YOUR GOAL
Copy out the entries below exactly as they stand, but only from the line containing "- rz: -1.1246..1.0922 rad" through the line containing "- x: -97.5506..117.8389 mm".

BEGIN INPUT FOR THIS TASK

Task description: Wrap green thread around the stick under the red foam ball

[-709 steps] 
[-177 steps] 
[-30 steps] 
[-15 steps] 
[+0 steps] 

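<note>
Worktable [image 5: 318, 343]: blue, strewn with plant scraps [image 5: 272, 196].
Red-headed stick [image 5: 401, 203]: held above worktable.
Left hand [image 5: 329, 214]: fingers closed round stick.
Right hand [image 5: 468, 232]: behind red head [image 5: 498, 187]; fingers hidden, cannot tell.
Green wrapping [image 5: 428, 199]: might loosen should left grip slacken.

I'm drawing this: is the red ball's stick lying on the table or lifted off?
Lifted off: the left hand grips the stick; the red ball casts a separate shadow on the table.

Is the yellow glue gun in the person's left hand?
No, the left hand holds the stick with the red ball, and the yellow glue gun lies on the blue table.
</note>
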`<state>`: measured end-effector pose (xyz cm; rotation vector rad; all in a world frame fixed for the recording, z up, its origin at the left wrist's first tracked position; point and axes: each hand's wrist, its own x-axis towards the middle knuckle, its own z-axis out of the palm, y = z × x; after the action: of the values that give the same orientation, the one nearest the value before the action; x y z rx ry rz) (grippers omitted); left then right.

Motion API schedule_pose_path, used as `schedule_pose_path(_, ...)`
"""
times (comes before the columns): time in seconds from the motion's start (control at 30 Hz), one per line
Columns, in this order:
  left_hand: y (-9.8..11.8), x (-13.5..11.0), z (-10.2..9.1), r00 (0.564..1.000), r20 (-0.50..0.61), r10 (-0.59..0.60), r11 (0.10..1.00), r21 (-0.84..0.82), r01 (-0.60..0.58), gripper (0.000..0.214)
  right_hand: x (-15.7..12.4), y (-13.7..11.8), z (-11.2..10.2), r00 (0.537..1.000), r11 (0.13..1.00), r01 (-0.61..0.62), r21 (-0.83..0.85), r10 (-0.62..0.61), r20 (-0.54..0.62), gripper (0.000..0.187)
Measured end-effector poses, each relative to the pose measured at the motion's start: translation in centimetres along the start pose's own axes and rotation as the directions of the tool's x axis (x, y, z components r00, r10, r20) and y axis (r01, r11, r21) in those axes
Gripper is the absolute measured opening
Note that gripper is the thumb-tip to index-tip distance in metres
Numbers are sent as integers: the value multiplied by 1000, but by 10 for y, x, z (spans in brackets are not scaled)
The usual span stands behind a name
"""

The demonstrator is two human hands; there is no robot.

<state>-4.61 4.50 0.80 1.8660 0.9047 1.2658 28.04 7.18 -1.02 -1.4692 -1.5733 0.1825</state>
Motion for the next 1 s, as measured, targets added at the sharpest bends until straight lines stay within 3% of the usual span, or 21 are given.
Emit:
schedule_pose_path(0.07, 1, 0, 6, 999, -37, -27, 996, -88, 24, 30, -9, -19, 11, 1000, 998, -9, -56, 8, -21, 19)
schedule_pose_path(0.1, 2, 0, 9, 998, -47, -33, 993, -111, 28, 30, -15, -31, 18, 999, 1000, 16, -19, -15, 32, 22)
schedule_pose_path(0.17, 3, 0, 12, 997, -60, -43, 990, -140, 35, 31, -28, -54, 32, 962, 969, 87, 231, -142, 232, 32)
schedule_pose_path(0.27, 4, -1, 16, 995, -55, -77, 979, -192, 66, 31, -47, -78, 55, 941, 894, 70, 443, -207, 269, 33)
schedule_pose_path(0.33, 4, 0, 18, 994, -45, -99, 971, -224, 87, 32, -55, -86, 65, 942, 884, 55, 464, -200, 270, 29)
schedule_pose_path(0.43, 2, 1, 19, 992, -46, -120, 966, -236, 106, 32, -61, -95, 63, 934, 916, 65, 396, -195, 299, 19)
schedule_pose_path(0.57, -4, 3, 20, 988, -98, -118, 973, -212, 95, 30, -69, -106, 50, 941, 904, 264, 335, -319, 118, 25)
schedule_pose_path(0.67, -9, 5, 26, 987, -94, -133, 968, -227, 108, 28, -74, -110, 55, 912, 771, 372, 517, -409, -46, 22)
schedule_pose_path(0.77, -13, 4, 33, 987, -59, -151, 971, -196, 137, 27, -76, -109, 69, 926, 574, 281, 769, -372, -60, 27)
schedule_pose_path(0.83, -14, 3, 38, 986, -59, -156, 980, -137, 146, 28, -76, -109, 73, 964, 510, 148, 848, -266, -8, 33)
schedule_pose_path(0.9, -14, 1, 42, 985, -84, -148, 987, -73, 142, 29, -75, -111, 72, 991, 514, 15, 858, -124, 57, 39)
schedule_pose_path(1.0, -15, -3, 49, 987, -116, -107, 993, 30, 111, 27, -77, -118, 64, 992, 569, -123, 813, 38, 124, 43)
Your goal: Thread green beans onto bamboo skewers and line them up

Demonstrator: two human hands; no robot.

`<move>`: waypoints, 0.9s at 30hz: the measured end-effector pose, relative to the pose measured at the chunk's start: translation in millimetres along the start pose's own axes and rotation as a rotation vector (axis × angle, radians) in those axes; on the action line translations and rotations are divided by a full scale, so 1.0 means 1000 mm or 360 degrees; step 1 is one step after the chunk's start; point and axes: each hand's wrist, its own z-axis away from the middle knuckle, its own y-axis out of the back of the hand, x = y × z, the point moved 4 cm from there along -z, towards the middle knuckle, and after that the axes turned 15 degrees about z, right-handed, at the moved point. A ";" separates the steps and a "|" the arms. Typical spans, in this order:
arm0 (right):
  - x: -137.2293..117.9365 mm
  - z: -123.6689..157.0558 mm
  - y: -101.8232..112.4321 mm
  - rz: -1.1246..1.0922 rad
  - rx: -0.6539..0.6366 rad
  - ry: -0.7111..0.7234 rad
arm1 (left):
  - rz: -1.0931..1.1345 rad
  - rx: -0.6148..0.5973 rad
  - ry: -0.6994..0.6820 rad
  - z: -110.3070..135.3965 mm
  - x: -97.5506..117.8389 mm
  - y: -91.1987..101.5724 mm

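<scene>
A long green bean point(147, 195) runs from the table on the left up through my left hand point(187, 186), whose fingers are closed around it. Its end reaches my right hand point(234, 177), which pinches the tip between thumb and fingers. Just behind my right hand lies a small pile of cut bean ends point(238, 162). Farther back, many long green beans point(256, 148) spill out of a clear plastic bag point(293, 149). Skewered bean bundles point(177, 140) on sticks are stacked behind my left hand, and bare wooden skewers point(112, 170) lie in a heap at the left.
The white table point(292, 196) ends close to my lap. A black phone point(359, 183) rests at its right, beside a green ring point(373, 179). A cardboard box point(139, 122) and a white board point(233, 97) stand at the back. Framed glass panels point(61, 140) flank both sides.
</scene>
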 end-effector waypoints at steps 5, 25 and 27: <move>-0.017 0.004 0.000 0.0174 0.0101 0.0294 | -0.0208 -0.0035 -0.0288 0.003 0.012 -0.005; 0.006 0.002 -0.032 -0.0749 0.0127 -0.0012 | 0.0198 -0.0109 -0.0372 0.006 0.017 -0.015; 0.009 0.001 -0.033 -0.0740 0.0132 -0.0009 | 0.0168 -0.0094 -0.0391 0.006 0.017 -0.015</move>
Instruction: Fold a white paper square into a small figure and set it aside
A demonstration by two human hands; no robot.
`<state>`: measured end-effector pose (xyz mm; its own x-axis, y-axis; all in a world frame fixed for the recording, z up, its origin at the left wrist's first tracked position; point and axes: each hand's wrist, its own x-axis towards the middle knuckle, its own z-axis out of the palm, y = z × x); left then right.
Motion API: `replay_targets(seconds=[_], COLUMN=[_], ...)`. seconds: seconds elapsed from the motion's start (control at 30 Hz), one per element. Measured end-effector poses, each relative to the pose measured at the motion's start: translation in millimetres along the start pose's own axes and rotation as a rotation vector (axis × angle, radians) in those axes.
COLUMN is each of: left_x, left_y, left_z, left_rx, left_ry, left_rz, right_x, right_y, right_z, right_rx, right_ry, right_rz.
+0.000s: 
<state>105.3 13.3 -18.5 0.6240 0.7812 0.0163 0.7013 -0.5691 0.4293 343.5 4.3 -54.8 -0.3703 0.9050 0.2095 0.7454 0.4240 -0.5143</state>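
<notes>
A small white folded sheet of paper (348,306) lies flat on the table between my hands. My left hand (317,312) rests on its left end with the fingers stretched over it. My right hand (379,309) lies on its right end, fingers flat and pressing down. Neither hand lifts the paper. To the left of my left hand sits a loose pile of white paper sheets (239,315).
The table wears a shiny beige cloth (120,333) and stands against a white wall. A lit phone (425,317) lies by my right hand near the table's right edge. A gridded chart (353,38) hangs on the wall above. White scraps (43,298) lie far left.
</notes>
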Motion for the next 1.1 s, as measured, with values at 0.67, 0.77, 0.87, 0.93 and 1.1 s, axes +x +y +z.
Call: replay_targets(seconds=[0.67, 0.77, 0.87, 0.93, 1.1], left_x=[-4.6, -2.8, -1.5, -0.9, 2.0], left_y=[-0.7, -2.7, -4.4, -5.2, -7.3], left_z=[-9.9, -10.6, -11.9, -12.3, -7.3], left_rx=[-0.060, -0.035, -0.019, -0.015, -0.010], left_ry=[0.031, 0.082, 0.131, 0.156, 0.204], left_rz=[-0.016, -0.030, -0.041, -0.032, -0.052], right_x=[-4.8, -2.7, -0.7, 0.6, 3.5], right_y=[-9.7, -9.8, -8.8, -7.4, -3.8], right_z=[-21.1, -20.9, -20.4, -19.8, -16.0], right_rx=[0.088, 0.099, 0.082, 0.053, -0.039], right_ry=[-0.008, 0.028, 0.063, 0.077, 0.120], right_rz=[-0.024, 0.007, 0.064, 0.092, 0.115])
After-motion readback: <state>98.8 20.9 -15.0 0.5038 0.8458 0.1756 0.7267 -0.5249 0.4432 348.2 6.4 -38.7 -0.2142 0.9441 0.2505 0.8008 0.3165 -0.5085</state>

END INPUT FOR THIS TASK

OUTPUT OF THE EXERCISE
  - rz: -1.1246..1.0922 rad
  - rx: -0.6539..0.6366 rad
  - ry: -0.7111..0.7234 rad
arm1 (left):
  - rz: -1.0931..1.1345 rad
  - rx: -0.6148..0.5973 rad
  - ry: -0.6994..0.6820 rad
  - z: -110.3070..135.3965 mm
  - x: -97.5506..117.8389 mm

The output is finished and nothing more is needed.